Bien que meilleur lutteur de la NCAA dans la catégorie des 184 livres aux États-Unis et de plus en plus remarqué sur la scène mondiale avec sa série de podiums, Myles déclare ne ressentir aucun poids supplémentaire sur ses épaules à l’approche des Jeux Olympiques.

«Je ne ressens aucune pression», dit-il.  «Ces résultats augmentent ma volonté de m’améliorer et de placer la barre toujours plus haut.  Je m’attends à faire mieux à chaque fois que je suis sur le tapis et j’essaye de donner le maximum.  Jusqu’à présent les médailles n’ont fait qu’intensifier ma confiance en me permettant de réajuster mes objectifs et de viser plus haut.”

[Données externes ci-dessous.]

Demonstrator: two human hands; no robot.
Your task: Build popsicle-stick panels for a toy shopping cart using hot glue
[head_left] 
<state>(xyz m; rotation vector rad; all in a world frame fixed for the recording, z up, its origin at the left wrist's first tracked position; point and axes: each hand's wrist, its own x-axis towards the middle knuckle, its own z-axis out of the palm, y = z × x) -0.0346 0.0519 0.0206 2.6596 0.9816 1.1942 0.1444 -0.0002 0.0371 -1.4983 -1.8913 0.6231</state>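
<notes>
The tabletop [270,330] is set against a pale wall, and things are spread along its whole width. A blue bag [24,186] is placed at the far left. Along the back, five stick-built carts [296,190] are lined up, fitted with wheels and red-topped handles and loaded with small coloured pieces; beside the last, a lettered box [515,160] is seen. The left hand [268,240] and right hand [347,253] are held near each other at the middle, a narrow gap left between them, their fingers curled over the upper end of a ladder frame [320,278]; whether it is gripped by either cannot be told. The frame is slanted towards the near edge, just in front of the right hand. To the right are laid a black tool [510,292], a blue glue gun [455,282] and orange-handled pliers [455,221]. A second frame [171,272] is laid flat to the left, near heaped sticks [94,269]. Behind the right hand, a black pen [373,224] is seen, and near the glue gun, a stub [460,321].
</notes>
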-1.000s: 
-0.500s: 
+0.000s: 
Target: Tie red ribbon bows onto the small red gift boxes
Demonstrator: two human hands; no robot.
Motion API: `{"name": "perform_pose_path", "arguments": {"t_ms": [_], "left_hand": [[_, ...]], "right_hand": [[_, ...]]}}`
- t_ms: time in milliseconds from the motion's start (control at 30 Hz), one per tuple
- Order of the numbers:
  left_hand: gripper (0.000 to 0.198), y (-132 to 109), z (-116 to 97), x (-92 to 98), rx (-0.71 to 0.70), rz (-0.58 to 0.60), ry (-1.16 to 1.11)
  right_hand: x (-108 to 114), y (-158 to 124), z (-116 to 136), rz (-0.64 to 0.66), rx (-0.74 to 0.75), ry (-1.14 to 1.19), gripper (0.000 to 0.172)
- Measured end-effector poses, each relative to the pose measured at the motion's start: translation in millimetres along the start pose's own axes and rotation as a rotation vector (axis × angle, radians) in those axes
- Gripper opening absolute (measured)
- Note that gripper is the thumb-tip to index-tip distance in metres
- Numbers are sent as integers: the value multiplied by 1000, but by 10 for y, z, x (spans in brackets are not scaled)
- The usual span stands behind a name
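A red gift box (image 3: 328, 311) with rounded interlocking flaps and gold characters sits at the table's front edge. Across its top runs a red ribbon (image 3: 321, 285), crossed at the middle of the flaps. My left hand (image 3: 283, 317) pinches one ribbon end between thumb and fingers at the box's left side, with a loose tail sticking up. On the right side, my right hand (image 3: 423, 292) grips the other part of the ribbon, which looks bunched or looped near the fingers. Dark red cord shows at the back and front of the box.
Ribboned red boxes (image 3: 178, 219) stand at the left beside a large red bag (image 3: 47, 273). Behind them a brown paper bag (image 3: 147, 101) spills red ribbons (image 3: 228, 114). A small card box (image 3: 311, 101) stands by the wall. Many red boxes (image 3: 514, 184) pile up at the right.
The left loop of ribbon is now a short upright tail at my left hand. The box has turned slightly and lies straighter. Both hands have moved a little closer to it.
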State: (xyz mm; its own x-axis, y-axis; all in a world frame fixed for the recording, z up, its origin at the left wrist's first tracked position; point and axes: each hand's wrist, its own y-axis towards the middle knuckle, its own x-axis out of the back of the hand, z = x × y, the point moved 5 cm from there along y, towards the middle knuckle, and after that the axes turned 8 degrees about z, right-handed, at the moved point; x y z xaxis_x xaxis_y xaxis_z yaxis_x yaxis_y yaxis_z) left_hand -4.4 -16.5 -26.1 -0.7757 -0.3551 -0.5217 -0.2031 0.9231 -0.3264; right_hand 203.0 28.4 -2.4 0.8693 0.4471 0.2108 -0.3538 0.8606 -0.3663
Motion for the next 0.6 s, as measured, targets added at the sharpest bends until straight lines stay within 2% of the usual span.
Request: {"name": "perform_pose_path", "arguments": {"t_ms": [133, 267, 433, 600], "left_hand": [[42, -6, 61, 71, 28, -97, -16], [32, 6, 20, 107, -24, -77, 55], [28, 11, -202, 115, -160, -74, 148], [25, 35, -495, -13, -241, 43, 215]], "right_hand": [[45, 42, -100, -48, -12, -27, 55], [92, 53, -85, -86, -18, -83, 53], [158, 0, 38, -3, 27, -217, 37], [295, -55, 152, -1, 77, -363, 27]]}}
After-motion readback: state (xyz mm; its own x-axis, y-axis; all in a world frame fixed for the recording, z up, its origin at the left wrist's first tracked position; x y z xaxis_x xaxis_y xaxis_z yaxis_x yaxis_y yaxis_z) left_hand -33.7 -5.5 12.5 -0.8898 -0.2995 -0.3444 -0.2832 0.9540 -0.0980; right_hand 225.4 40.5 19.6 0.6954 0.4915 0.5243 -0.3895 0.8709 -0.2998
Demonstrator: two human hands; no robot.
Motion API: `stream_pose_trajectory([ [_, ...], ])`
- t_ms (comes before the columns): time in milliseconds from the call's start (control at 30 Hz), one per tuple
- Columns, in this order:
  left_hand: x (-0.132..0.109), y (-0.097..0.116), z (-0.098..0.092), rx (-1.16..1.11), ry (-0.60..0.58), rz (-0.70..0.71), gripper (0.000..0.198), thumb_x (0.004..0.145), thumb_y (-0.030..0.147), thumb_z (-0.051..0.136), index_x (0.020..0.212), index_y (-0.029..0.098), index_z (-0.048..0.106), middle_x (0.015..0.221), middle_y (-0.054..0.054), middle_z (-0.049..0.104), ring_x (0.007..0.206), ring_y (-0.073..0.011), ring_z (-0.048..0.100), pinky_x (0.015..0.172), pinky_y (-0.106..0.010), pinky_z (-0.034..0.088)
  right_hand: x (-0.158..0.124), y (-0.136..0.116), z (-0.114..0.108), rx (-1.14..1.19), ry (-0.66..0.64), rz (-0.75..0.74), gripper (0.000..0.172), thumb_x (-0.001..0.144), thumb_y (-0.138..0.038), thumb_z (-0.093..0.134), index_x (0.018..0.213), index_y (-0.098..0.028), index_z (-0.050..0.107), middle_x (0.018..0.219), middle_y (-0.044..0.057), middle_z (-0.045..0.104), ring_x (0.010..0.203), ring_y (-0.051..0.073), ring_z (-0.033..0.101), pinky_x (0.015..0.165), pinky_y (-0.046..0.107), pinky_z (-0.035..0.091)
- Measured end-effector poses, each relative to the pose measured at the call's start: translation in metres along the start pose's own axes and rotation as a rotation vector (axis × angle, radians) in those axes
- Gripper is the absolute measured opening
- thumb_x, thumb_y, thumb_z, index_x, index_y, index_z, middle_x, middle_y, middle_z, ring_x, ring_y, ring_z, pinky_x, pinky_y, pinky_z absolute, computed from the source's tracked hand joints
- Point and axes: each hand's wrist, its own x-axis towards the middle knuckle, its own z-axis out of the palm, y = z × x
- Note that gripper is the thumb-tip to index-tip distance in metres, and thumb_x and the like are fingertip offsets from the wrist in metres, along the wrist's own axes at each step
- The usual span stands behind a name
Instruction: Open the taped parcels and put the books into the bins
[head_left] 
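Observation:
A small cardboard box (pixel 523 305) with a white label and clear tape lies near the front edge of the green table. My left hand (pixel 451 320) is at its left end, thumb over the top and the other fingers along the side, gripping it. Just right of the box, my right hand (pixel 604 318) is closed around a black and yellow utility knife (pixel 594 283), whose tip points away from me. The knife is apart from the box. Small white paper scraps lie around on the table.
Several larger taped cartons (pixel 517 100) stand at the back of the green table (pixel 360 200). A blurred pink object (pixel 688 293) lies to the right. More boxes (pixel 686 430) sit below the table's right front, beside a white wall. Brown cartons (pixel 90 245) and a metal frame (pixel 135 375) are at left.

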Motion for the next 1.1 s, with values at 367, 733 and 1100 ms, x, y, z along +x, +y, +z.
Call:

Myles est également impatient de se mesurer aux meilleurs lutteurs du monde à Tokyo – et de se venger de quelques défaites.  «Je veux me battre au mieux de mes capacités et j’espère récupérer contre les adversaires russes et iraniens, qui sont les meilleurs lutteurs de ma catégorie.  Je crois en moi et je sais que mon travail acharné portera ses fruits. »

Le champion de Saint-Marin attend avec impatience ses premiers Jeux Olympiques pour perpétuer la tradition initiée par son grand-père.  Il le fera en fier citoyen du Rocher du Titan, reconnaissant du soutien qu’il reçoit du peuple de la petite République, qui suit de près ses exploits.

“[Leur soutien] me rend vraiment heureux.  Cela fait partie de mon rêve devenu réalité et j’en suis heureux.  J’espère pouvoir leur rendre toute leur attention », dit-il.  «Je suis vraiment fier d’être un citoyen sammarinois, de porter ses couleurs et d’avoir ce drapeau sur mon uniforme.  Même si je vis aux États-Unis, la République de Saint-Marin sera toujours le lieu d’origine de ma famille.  Je veux attirer l’attention sur Saint-Marin et raconter son histoire.”

Cet été à Tokyo, soutenu par une famille qui comprend désormais les 34 000 habitants de Saint-Marin, Myles Amine pourrait bien ajouter son propre nom à la longue et riche histoire du pays.

Nous lui souhaitons bonne chance dans son parcours olympique!